> To do
Using the records below, copy every line that holds the string "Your".

[Source data]
......
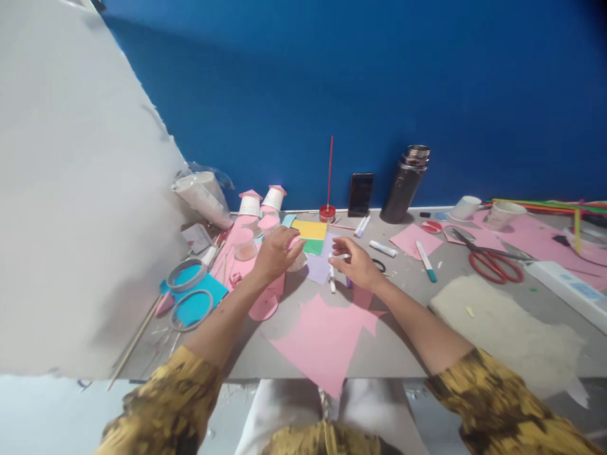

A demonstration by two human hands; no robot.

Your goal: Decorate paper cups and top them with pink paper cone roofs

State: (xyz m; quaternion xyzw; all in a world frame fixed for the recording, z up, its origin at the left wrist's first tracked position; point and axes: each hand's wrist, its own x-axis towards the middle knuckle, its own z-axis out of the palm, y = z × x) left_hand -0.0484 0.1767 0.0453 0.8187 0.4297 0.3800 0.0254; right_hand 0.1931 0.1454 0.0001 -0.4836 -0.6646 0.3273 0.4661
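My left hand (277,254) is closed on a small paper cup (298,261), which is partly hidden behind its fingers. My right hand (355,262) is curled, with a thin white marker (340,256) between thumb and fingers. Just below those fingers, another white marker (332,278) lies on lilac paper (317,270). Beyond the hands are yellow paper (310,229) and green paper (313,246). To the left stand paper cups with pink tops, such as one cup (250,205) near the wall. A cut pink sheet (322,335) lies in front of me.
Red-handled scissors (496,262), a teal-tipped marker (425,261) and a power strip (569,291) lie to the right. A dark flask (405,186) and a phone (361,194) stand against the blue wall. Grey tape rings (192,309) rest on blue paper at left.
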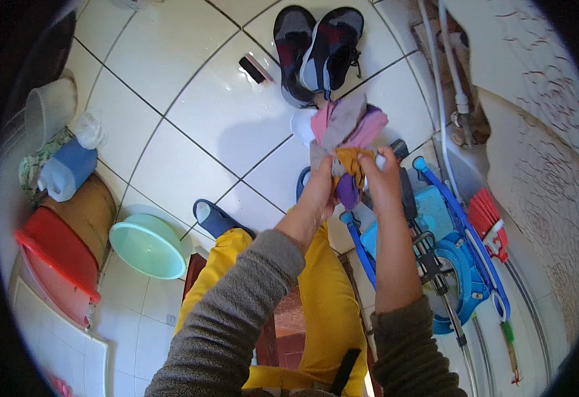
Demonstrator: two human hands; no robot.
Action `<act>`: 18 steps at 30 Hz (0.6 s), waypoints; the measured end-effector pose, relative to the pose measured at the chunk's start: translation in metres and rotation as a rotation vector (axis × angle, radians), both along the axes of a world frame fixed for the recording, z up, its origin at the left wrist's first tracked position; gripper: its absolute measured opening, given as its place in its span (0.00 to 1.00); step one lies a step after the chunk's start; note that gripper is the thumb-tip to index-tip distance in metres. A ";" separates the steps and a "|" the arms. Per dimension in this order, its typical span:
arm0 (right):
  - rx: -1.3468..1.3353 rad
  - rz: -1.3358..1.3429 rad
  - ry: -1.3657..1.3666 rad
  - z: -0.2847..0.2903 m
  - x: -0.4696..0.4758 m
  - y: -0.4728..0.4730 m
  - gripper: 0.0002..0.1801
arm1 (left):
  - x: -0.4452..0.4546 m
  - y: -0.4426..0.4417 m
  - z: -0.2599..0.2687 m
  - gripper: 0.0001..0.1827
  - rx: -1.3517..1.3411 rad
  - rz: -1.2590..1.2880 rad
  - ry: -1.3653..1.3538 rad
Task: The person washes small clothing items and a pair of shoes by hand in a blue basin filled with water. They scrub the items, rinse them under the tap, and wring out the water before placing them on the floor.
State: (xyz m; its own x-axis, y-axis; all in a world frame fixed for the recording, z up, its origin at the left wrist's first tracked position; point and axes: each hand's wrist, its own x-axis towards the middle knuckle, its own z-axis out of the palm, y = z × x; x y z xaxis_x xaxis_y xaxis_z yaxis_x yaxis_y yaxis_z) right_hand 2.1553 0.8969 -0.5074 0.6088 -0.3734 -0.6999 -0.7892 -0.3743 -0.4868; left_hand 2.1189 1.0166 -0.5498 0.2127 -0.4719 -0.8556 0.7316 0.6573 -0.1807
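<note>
My left hand (320, 186) grips the left side of a bunch of small cloth pieces (345, 121), which look like socks. Pink, grey, mustard and purple parts fan out from it. On the opposite side, my right hand (383, 173) holds the mustard part between thumb and fingers; something white shows beside those fingers. A white round object (301, 126) is partly hidden behind the cloth. Beyond the bunch stand two dark sneakers (314, 54) on the tiled floor (190, 154). A brush (255, 69) with dark bristles lies left of the shoes on wet tile.
A pale green basin (148, 246), a red basin (61, 253) and a blue jug (69, 168) stand at left. Close to my right arm are a blue mop bucket (431, 208), mop poles and a red broom (488, 218). A hose (441, 104) runs along the right wall.
</note>
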 end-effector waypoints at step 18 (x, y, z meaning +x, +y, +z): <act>0.382 0.200 -0.519 0.423 -0.022 0.223 0.22 | -0.043 0.222 0.417 0.29 0.557 0.334 -0.331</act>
State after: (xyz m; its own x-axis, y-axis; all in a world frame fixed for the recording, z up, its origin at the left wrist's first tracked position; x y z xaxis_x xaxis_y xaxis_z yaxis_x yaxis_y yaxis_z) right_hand 2.1329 1.1197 -0.0847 0.9336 -0.0032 -0.3584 -0.3506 -0.2148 -0.9115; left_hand 2.0759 1.2390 -0.1328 0.5581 0.1505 -0.8160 0.4343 0.7850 0.4418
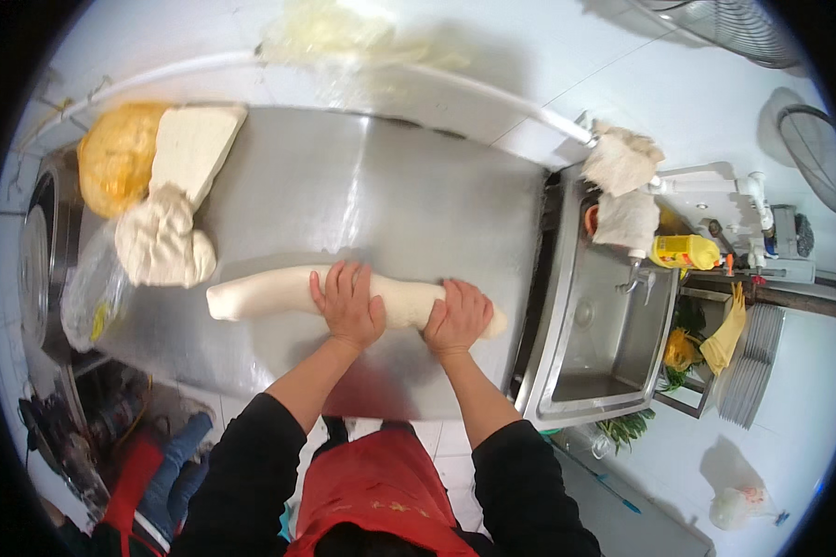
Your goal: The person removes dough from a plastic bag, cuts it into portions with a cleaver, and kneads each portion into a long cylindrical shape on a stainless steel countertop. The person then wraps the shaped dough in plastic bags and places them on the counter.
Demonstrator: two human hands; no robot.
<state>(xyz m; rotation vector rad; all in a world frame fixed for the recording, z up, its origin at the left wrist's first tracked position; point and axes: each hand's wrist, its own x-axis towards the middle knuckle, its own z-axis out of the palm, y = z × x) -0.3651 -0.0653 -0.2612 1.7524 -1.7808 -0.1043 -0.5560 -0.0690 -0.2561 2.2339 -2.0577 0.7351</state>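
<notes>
A long pale dough log (272,289) lies crosswise on the stainless-steel worktable (418,188). My left hand (349,304) is wrapped over its middle, fingers across the top and thumb toward the right. Near the log's right end, my right hand (458,315) grips it the same way; a short stub of dough shows beyond the fingers. At the table's left, a wrinkled dough lump (164,240) sits against a smooth dough slab (196,146). The undersides of both hands are hidden.
A yellow bag-covered bundle (115,160) and a clear plastic bag (94,292) are at the left. To the right stands a steel sink (599,355) with a yellow bottle (684,252) and hanging cloths (623,160). A person in jeans (177,459) is at lower left.
</notes>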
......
> Reply to the task
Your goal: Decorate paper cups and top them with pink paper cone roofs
Your goal: The person removes dough from a plastic bag, cuts it into portions with a cleaver, and kneads each portion into a long cylindrical shape on a stainless steel countertop. The person then wraps the shaped dough in plastic bags and places them on the counter.

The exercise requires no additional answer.